• Your goal: Every line in the records below that holds "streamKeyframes" must be identified and copied.

(Information shown Opens)

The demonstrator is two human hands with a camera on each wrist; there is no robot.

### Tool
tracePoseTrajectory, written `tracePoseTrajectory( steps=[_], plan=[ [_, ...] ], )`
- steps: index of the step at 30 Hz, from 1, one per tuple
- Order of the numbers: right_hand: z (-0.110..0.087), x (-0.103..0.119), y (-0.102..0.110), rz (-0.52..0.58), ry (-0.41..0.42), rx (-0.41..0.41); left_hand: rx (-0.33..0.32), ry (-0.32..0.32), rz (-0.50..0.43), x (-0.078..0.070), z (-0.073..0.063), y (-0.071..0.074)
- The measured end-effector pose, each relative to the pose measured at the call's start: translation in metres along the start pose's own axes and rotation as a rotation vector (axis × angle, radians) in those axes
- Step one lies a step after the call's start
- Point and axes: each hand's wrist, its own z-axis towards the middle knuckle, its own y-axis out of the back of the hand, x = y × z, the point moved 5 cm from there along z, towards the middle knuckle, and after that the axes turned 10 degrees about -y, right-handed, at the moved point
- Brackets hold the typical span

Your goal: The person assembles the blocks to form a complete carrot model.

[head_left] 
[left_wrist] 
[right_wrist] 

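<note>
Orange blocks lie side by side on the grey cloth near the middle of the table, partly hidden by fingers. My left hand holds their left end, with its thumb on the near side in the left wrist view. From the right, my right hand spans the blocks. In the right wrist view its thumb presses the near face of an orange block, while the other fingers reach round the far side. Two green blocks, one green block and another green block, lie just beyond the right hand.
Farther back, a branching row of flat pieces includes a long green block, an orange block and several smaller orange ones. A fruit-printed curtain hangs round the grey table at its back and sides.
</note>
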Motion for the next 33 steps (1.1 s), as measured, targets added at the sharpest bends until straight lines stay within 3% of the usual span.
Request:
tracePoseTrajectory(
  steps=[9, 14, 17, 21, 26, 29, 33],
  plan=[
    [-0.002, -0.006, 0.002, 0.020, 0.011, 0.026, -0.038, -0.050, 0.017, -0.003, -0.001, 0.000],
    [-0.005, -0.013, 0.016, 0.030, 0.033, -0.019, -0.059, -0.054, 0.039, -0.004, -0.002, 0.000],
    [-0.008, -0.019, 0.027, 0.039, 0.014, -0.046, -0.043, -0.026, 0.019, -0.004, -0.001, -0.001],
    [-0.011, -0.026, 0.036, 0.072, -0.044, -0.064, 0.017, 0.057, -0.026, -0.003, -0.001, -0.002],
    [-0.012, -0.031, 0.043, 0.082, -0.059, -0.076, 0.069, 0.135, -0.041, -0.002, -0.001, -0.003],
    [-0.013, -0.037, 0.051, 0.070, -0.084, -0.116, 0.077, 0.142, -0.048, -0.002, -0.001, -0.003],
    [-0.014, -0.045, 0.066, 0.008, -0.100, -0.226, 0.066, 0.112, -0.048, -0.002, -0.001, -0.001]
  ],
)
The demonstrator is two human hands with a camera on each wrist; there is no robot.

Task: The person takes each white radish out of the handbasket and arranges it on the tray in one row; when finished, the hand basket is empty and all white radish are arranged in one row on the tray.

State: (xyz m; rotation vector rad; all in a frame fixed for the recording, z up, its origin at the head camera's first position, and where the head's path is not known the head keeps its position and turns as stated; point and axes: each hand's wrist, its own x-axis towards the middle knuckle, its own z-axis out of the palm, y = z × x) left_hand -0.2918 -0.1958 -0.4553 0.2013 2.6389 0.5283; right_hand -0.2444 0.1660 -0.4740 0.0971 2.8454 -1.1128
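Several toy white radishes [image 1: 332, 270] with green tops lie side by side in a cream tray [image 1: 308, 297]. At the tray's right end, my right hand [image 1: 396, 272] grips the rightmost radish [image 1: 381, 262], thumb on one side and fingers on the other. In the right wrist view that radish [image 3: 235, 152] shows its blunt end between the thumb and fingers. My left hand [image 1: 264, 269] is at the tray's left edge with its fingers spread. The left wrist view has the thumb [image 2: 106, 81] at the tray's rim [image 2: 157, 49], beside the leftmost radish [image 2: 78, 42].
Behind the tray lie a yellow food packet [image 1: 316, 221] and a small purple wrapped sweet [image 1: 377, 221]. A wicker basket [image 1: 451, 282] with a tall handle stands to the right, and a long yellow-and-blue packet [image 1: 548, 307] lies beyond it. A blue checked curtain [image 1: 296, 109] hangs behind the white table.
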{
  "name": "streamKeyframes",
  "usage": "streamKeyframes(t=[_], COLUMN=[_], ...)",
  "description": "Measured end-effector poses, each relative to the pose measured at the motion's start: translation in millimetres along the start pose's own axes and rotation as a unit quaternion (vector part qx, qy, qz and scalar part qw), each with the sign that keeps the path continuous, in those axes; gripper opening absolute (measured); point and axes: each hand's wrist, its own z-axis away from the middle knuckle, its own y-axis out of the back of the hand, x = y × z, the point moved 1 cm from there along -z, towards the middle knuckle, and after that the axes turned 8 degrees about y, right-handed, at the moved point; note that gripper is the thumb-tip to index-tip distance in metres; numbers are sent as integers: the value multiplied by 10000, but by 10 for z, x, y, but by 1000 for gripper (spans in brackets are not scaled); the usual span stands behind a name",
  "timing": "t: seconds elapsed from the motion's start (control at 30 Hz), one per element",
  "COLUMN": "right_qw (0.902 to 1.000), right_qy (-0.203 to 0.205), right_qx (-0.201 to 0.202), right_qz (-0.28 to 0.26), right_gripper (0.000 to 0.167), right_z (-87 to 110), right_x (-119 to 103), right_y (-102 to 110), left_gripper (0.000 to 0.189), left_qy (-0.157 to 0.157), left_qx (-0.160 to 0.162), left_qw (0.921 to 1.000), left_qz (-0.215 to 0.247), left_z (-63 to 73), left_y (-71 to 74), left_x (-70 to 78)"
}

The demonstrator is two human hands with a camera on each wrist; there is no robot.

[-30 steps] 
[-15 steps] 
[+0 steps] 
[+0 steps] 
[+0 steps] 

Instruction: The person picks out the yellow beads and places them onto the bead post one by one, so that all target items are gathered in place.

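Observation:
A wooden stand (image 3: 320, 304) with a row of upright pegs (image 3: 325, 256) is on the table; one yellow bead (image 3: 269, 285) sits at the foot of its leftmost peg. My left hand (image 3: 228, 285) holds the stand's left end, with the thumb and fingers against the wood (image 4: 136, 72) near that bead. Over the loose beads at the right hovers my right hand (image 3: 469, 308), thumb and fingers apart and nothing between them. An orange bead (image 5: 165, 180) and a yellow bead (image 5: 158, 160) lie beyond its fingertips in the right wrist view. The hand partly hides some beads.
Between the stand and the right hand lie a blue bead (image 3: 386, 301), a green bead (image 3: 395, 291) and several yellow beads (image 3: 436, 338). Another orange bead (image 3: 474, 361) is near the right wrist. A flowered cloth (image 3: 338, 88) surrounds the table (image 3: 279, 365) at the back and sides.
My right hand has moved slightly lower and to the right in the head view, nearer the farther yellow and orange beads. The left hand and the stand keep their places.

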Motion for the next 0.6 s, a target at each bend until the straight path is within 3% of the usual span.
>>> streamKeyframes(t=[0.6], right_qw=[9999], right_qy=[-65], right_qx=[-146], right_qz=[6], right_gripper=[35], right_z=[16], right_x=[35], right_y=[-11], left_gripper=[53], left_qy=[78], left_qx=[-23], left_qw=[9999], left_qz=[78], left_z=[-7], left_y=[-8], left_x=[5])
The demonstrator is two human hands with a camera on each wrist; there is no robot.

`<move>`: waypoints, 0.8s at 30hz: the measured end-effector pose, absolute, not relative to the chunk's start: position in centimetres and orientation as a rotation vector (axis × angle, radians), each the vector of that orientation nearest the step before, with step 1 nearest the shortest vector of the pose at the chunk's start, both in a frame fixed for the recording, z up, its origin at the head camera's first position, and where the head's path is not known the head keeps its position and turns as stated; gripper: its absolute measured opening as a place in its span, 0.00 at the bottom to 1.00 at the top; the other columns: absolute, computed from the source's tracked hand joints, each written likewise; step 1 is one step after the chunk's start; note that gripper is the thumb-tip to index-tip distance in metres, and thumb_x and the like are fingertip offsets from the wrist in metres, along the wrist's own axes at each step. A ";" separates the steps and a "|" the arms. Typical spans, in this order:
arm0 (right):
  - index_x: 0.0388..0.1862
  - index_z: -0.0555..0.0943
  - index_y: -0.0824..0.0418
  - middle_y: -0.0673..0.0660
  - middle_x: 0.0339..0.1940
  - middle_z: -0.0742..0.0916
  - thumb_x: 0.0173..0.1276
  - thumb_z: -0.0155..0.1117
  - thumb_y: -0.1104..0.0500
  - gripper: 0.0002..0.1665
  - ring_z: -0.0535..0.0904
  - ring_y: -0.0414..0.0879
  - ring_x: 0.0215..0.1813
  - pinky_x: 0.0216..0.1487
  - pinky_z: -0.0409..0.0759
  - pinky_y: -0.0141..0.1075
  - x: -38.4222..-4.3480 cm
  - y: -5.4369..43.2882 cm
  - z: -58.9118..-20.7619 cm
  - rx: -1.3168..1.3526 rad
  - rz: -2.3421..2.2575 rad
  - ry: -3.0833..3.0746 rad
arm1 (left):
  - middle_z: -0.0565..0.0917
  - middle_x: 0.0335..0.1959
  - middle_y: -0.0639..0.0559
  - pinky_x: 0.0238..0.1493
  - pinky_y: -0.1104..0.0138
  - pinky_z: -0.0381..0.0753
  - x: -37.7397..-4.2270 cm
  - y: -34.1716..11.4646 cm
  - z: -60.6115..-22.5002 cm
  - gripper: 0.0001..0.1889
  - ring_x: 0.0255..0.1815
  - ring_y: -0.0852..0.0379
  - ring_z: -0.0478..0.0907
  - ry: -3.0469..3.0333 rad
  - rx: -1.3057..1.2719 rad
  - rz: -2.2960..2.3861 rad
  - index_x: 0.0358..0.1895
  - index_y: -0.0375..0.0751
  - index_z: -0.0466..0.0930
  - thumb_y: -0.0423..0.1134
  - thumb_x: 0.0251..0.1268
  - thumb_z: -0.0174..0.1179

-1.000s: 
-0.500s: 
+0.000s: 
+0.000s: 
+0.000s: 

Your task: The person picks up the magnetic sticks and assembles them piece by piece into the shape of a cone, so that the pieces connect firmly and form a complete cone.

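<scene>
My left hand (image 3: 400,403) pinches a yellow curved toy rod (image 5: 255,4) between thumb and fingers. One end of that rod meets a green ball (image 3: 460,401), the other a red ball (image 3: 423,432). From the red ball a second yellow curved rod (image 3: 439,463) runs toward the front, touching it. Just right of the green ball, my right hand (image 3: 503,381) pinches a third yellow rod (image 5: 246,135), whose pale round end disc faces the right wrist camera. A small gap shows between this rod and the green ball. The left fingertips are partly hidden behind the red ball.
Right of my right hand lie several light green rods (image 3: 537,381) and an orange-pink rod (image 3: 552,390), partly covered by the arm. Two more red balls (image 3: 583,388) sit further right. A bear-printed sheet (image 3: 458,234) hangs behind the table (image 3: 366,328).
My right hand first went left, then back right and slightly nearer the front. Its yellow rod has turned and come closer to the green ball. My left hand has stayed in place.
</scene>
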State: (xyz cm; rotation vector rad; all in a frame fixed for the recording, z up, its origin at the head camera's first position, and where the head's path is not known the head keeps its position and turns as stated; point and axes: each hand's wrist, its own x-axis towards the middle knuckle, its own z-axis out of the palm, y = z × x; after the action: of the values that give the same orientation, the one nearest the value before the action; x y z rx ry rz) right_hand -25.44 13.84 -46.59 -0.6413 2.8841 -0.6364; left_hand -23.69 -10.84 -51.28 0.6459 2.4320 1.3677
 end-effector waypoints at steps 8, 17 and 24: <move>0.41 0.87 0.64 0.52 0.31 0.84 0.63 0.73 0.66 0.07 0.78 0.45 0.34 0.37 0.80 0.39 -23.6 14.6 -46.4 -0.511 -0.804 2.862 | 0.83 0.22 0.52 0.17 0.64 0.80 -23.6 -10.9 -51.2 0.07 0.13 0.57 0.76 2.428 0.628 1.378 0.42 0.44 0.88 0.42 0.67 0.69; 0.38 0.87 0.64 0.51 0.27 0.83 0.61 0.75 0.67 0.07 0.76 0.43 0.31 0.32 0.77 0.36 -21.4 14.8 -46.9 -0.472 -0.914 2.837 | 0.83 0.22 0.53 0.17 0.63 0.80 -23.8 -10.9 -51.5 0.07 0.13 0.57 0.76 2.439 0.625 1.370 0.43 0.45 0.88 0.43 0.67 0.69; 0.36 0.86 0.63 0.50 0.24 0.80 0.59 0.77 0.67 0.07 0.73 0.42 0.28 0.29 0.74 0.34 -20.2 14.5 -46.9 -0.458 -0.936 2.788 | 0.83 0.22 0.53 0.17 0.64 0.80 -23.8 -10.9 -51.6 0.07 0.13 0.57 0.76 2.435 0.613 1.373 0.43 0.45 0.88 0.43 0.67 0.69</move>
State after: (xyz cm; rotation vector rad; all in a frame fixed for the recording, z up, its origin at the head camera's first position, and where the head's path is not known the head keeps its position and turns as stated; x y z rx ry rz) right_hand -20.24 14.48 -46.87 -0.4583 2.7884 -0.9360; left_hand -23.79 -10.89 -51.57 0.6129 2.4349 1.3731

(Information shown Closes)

• Task solution:
  "name": "streamKeyframes",
  "usage": "streamKeyframes(t=[_], COLUMN=[_], ...)",
>>> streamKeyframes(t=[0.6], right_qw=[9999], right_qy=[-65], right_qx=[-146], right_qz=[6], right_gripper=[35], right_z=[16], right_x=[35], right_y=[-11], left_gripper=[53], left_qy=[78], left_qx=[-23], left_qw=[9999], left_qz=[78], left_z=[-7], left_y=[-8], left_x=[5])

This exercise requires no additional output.